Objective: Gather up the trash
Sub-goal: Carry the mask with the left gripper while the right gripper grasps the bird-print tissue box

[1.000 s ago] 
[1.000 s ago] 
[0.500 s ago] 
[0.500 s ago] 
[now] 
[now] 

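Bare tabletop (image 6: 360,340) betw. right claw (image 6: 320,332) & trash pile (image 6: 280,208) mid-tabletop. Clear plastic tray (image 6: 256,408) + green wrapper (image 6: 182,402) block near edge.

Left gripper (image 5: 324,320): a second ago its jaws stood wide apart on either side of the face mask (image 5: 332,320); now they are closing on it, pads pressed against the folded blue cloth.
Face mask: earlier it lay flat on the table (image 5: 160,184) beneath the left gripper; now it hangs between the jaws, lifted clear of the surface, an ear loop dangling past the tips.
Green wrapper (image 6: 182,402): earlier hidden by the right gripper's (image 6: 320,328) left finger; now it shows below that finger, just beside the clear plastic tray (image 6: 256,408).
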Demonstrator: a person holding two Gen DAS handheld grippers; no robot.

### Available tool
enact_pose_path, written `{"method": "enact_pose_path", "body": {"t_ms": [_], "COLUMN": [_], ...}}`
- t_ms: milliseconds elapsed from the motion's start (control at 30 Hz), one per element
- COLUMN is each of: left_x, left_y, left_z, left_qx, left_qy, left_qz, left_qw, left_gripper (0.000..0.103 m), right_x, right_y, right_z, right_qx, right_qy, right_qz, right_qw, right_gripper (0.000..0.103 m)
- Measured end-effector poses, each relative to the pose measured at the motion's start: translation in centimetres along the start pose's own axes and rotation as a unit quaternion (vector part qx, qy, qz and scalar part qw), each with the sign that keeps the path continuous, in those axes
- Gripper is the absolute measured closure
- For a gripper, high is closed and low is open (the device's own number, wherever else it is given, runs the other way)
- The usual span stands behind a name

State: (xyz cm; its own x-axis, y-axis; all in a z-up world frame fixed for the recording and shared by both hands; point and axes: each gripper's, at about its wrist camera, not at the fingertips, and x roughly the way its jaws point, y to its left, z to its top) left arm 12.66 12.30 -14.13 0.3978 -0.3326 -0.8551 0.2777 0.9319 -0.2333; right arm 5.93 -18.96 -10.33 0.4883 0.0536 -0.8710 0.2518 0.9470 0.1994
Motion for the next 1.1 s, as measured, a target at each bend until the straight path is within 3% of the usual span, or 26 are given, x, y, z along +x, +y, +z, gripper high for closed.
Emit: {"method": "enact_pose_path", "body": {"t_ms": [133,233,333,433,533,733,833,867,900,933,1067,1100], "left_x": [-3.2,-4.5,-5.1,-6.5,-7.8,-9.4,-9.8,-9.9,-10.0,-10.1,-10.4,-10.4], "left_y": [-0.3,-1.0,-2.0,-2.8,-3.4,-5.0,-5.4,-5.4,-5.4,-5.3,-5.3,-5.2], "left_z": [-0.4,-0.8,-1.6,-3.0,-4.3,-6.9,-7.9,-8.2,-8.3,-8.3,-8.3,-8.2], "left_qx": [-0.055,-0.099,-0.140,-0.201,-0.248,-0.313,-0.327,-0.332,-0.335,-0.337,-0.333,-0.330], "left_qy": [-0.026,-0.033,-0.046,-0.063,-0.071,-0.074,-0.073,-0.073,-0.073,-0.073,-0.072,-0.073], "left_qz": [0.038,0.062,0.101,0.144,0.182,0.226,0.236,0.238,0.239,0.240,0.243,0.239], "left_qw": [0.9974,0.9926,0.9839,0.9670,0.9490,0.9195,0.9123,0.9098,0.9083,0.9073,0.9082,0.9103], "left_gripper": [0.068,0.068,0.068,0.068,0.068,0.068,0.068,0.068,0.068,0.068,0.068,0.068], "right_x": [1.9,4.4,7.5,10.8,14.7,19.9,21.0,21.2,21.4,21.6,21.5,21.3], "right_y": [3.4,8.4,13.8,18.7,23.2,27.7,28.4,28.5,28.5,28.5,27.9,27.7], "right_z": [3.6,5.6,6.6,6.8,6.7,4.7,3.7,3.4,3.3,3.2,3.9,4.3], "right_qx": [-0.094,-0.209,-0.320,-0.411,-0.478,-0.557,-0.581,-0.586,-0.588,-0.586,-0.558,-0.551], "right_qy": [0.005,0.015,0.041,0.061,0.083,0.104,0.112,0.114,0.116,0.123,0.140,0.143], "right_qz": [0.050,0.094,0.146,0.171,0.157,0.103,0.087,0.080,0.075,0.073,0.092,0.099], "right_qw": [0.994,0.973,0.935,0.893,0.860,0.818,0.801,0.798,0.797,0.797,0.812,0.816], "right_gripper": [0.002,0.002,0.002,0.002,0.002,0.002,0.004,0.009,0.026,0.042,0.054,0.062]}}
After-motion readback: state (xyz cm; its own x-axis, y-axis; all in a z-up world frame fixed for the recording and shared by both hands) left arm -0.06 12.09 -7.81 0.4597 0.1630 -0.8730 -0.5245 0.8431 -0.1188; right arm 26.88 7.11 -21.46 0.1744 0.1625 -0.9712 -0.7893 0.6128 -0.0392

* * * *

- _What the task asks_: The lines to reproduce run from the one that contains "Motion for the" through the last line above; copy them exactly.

- _Answer space_:
Motion for the next 1.1 s, as measured, a target at each bend until the straight path is within 3% of the usual span, or 26 are given, x, y, z along +x, +y, +z, gripper high for closed.
Emit: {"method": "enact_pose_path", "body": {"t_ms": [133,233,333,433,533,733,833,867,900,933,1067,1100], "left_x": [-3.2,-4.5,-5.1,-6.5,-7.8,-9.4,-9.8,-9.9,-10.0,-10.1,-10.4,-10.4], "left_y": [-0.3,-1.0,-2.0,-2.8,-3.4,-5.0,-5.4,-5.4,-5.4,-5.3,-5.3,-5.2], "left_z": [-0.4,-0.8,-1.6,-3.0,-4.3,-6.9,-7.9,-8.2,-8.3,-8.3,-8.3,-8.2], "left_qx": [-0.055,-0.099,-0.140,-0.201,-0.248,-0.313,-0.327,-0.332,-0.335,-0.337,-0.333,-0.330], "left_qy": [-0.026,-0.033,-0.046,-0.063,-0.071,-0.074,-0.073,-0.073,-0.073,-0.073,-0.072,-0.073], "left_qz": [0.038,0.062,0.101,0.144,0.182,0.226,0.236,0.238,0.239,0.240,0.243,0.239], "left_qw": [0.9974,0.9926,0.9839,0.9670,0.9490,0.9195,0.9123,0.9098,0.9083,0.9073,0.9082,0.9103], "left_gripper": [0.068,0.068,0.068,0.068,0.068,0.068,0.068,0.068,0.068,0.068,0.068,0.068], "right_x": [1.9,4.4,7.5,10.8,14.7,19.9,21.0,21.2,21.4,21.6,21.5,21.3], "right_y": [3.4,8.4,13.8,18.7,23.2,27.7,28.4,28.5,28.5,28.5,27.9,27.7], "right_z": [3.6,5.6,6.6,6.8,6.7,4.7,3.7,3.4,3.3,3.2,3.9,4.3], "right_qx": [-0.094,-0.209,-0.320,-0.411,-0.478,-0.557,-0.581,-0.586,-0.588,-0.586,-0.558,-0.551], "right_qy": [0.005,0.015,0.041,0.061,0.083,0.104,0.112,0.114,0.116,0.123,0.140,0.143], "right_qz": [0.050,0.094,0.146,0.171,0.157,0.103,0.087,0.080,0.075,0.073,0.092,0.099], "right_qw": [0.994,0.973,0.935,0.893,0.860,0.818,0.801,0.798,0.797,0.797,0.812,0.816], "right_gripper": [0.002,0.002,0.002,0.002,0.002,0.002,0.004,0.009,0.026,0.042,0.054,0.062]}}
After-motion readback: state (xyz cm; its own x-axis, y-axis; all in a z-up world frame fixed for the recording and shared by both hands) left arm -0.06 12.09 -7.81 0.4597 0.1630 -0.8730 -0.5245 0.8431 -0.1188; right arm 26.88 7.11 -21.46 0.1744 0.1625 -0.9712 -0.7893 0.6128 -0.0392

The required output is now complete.